| DIRECTIONS FOR THIS TASK |
What should be copied is the stretch of entries below from the line with "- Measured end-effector" up to and including the line with "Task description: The", exactly and without images.

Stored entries
━━━━━━━━━━━━━━━━━━━━
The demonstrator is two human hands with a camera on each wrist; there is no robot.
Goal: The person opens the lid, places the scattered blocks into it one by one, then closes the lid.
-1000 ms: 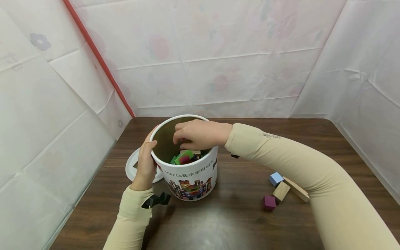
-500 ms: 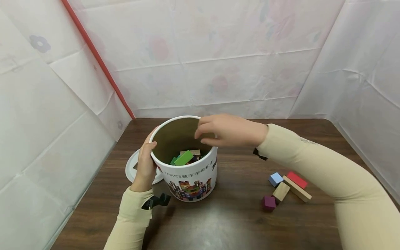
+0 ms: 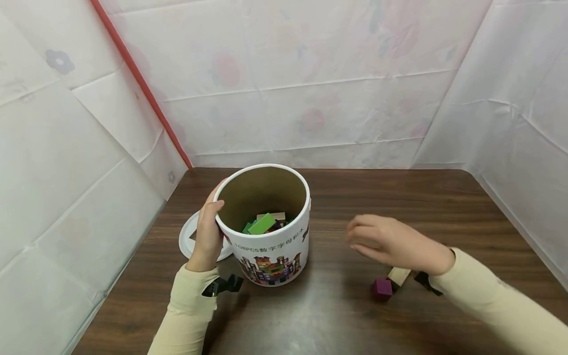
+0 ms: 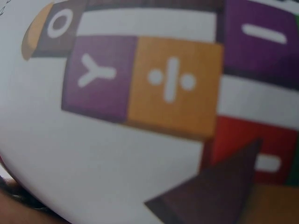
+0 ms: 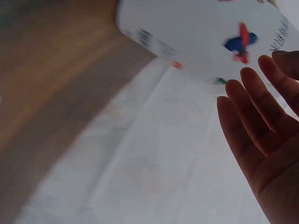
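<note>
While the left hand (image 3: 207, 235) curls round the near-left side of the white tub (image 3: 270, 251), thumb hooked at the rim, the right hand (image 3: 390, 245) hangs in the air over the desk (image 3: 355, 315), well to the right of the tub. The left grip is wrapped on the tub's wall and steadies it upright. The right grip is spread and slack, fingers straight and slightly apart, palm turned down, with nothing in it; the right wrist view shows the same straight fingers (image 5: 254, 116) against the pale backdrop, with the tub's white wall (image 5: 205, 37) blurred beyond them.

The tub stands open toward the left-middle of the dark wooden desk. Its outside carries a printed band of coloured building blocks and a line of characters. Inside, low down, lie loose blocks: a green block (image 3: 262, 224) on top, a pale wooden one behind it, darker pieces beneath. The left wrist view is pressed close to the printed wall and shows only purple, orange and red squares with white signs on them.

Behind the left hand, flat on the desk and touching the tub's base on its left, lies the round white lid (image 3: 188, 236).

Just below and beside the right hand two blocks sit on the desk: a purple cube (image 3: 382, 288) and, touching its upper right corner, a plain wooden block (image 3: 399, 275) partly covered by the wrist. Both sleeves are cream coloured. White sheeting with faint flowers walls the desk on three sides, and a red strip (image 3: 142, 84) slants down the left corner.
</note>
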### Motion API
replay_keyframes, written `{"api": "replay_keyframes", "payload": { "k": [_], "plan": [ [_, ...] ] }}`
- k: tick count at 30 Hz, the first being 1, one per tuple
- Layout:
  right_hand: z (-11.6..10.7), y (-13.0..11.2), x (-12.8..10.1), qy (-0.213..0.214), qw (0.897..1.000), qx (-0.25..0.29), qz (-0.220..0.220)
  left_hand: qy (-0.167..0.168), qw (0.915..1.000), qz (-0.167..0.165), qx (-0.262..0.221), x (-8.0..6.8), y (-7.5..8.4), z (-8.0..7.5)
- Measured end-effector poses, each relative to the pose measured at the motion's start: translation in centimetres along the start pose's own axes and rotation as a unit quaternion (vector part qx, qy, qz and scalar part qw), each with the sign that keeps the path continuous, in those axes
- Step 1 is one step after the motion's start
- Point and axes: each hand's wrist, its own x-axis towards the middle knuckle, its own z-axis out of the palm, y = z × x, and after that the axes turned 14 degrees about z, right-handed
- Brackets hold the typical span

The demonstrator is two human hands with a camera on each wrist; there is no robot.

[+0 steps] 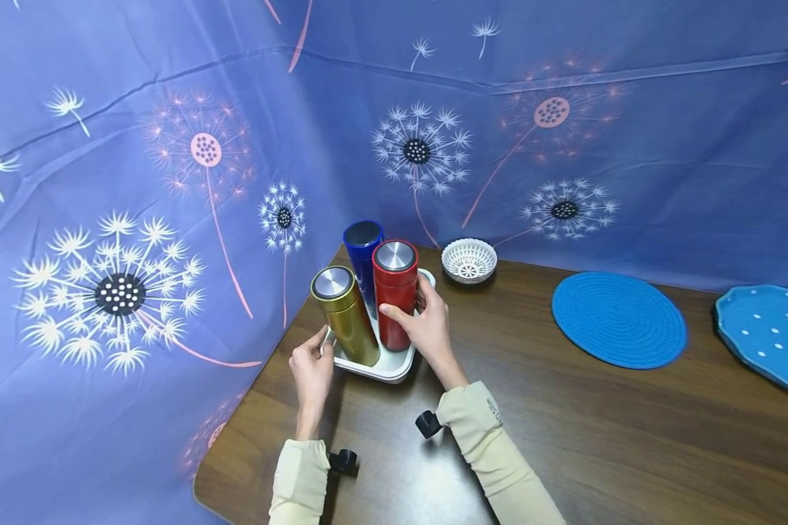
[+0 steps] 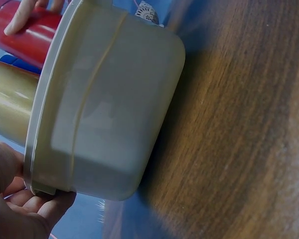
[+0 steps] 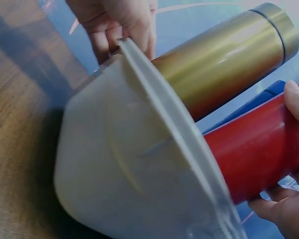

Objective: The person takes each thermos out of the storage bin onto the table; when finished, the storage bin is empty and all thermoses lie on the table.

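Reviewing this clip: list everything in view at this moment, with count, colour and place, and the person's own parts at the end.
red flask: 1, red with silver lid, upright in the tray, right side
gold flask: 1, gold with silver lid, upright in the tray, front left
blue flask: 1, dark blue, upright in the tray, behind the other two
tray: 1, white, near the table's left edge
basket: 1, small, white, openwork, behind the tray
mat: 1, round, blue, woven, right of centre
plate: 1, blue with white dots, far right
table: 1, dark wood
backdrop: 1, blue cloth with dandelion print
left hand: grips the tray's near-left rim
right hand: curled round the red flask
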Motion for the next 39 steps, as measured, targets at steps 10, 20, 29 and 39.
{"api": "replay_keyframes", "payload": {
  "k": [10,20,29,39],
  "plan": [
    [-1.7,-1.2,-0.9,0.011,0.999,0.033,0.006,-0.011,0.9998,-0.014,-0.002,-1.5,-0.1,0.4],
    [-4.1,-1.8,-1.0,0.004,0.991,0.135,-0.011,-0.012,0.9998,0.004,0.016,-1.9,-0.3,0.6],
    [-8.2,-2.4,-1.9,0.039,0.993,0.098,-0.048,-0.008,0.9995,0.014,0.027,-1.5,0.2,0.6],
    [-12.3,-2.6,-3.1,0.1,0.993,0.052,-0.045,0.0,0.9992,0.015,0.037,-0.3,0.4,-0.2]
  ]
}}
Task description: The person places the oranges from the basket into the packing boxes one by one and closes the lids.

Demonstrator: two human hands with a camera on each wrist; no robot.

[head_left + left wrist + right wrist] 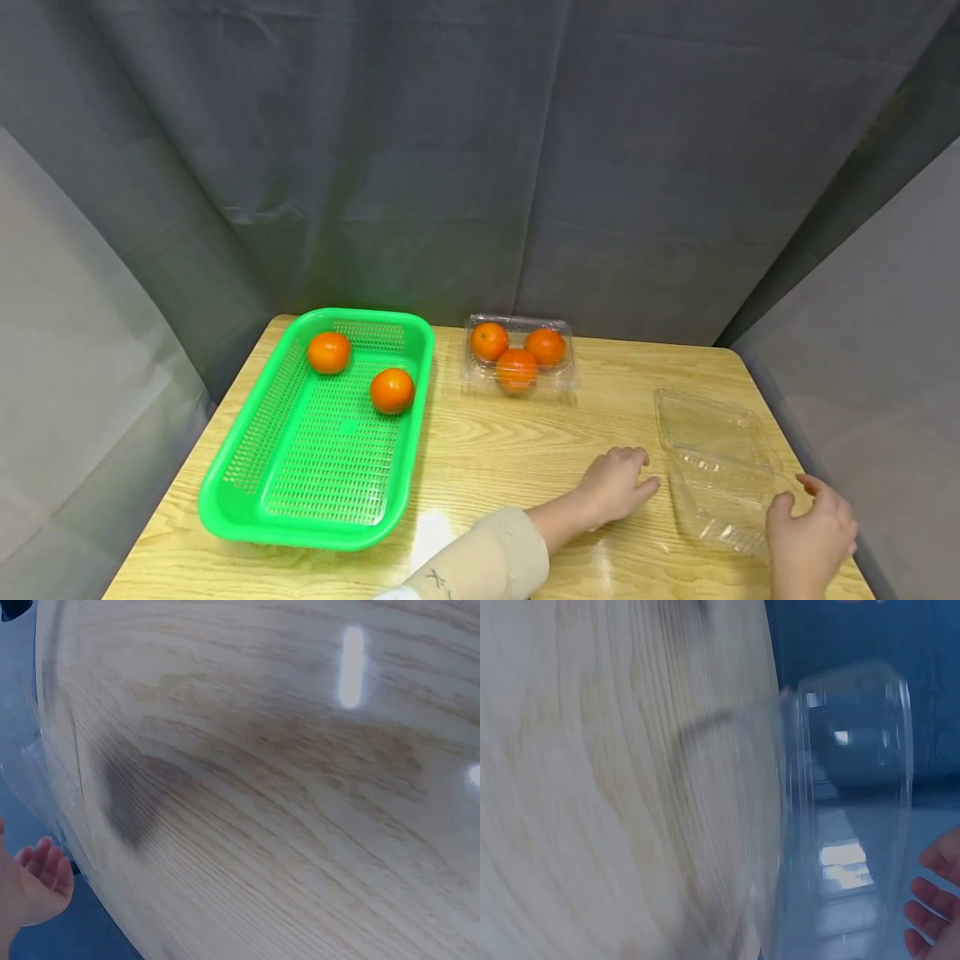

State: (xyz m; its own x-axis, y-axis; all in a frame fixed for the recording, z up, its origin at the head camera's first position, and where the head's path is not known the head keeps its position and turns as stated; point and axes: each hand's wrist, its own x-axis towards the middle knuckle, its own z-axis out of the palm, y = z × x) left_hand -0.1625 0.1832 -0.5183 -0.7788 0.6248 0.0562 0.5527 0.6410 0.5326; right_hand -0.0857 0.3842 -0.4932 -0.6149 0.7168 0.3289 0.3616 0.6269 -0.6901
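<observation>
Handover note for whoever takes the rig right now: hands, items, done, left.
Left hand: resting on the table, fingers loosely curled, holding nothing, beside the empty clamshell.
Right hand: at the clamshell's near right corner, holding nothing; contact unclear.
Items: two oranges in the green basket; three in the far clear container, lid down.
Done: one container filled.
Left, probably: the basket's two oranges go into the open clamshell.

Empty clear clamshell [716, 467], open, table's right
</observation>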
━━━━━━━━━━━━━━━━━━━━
| EXERCISE ANSWER |
- Measured end-effector poses, each relative to the pose measured at the motion's start: translation in centimetres along the start pose's own axes and rotation as a unit quaternion (vector part qx, qy, qz and scalar part qw), each with the sign that keeps the path continuous, in those axes
- Step 1 is one step after the motion's start
- Point and axes: each hand's wrist, its own x-axis towards the middle knuckle, its own z-axis out of the palm, y = z × x, and after that the axes turned 14 degrees about z, right-handed
- Brackets hold the typical span

The demonstrator is two human hands with a camera on each wrist; there is no robot.

[+0 steps] 
[+0 steps] 
[+0 steps] 

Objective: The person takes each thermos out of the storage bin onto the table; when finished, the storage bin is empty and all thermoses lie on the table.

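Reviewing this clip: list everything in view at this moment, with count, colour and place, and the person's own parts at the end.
red flask: 1, red with silver lid, upright in the tray, right side
gold flask: 1, gold with silver lid, upright in the tray, front left
blue flask: 1, dark blue, upright in the tray, behind the other two
tray: 1, white, near the table's left edge
basket: 1, small, white, openwork, behind the tray
mat: 1, round, blue, woven, right of centre
plate: 1, blue with white dots, far right
table: 1, dark wood
backdrop: 1, blue cloth with dandelion print
left hand: grips the tray's near-left rim
right hand: curled round the red flask
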Motion for the next 39 steps, as measured, targets at steps 10, 20, 29 and 39.
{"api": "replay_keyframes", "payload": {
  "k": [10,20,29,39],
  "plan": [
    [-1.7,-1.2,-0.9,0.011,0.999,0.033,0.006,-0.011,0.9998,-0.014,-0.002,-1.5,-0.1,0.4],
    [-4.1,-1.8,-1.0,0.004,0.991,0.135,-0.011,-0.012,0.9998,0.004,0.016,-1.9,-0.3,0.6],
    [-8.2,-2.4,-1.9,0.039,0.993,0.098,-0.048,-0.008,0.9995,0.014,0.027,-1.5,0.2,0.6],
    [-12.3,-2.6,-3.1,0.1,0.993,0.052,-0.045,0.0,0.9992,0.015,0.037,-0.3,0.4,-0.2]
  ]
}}
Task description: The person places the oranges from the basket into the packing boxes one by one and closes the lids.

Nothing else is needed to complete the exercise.